Prep the Pan and Oven: Heat the oven to 400°F (200°C). Line a 12-cup muffin tin with paper liners, or grease each cup lightly.
Make the Crumble: In a small bowl, combine flour, sugar, and salt. Stir in melted butter until clumps form. Chill the bowl in the fridge while you make the batter so the crumble firms up slightly.
Mix Dry Ingredients: In a large bowl, whisk flour, sugar, baking powder, baking soda, and salt until well combined.
Mix Wet Ingredients: In a separate bowl, whisk melted butter, eggs, yogurt, milk, vanilla, and lemon zest until smooth.

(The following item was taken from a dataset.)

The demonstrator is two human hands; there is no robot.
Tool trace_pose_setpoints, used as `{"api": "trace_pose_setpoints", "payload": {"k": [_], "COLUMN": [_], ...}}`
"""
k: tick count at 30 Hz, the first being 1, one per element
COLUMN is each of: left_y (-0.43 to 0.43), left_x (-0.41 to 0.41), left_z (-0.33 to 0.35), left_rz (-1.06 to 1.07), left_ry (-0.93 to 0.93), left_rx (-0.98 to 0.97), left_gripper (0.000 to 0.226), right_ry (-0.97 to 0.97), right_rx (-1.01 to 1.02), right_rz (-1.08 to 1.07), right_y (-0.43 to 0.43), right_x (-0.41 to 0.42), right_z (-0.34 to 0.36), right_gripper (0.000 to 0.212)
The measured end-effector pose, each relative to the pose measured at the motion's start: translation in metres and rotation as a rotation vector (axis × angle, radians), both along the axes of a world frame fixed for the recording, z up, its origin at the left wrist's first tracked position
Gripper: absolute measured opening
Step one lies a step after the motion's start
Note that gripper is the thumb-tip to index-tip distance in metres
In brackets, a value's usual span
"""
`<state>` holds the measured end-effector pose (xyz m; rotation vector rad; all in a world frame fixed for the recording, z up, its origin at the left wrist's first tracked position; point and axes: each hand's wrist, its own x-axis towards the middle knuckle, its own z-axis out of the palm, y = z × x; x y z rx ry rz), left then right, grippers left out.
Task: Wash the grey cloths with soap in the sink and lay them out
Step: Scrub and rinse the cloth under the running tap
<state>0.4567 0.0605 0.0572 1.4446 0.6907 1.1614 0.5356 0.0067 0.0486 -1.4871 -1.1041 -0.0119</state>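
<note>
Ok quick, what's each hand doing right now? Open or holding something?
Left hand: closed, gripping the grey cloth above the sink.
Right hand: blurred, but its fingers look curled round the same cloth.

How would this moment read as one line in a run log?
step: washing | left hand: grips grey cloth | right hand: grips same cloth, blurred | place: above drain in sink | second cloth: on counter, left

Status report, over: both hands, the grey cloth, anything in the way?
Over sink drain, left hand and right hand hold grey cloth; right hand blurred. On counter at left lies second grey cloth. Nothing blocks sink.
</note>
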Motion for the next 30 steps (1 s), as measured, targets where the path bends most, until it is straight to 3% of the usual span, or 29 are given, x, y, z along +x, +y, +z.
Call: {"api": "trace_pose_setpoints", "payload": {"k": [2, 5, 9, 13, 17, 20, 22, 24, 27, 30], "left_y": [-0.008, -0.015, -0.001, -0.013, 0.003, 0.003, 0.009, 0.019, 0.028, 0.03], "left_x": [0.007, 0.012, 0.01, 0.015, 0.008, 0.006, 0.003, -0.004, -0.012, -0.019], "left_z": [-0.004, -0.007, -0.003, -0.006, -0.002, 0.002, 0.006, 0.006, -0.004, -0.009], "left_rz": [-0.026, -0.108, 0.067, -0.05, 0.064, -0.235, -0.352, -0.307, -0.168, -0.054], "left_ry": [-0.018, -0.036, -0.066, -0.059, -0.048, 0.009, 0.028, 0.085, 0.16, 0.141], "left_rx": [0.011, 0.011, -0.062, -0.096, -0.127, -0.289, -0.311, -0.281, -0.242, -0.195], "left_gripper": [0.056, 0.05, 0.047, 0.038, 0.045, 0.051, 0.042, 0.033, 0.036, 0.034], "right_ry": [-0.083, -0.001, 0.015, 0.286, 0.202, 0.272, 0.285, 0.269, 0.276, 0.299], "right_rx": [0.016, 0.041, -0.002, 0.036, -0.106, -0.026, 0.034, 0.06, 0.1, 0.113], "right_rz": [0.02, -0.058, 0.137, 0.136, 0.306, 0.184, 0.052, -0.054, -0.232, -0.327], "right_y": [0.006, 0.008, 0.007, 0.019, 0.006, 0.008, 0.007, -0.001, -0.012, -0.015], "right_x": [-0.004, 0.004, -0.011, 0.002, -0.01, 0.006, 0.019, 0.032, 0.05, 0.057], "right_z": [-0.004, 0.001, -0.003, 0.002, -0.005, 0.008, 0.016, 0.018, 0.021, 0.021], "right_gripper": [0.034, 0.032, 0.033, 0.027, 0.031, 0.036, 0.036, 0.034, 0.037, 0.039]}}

Combine the Batter: Pour the wet mixture into the dry ingredients. Stir gently with a spatula until just combined. The batter should be thick and a little lumpy—avoid overmixing.
Fold in Blueberries: Toss blueberries with 1 tablespoon flour to help prevent sinking. Fold them into the batter with a few gentle strokes.
Fill the Muffin Cups: Divide the batter evenly among the muffin cups, filling them about 3/4 full for domed tops.
Add the Crumble: Sprinkle a generous layer of the buttery crumble over each muffin. If you like extra crunch, add a pinch of coarse sugar on top.
Bake High, Then Lower: Bake at 400°F (200°C) for 5 minutes to help the muffins rise. Without opening the oven, reduce the temperature to 350°F (175°C) and bake for 13–16 more minutes, until the tops are golden and a toothpick comes out clean or with a few moist crumbs.
Cool and Serve: Let muffins cool in the pan for 5 minutes, then move them to a wire rack. Enjoy warm or at room temperature.